Mexican Achromatic | Weldwerks Brewing Co. | Greeley, CO
Steampunk-themed Weldwerks Brewing Co. has been on a hot streak recently, picking up medals at the World Beer Cup, Great American Beer Festival, and Festival of Wood and Barrel-Aged Beer in the last 18 months. But whereas many Mexican chocolate-inspired stouts aim for heat as well, this brewery’s 10% ABV Mexican Achromatic eschews peppers for a complex blend of earthier spices, including Vietnamese and Mexican cinnamon sticks, Indonesian cassia bark, Madagascar vanilla beans, and Ghanan cacao nibs. A healthy proportion of oats in the mash and an extended boil make this stout chewy, full-bodied, and unbelievably smooth.

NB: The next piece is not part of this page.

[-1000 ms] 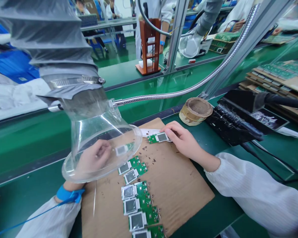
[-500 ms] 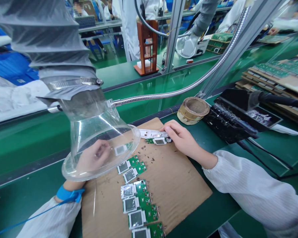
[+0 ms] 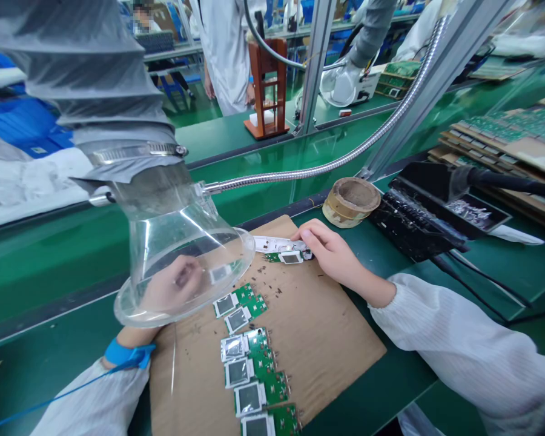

Oaxaca Mole Milk Stout | Benchtop Brewing | Norfolk, VA
Inspired by local restaurant’s version of the popular Mexican mole dish, the folks at Benchtop Brewing crafted a unique take on this substyle of beer by seeking to evoke the flavors of the savory chocolate entrée rather than liquid cocoa. The brewing team added piloncillo sugar, star anise, toasted almonds, cinnamon, cacao nibs, and Ancho, Guajillo, and mulato peppers to their 4.8% milk stout to create a sessionable mole-inspired beer that is smooth, full-flavored, and complex.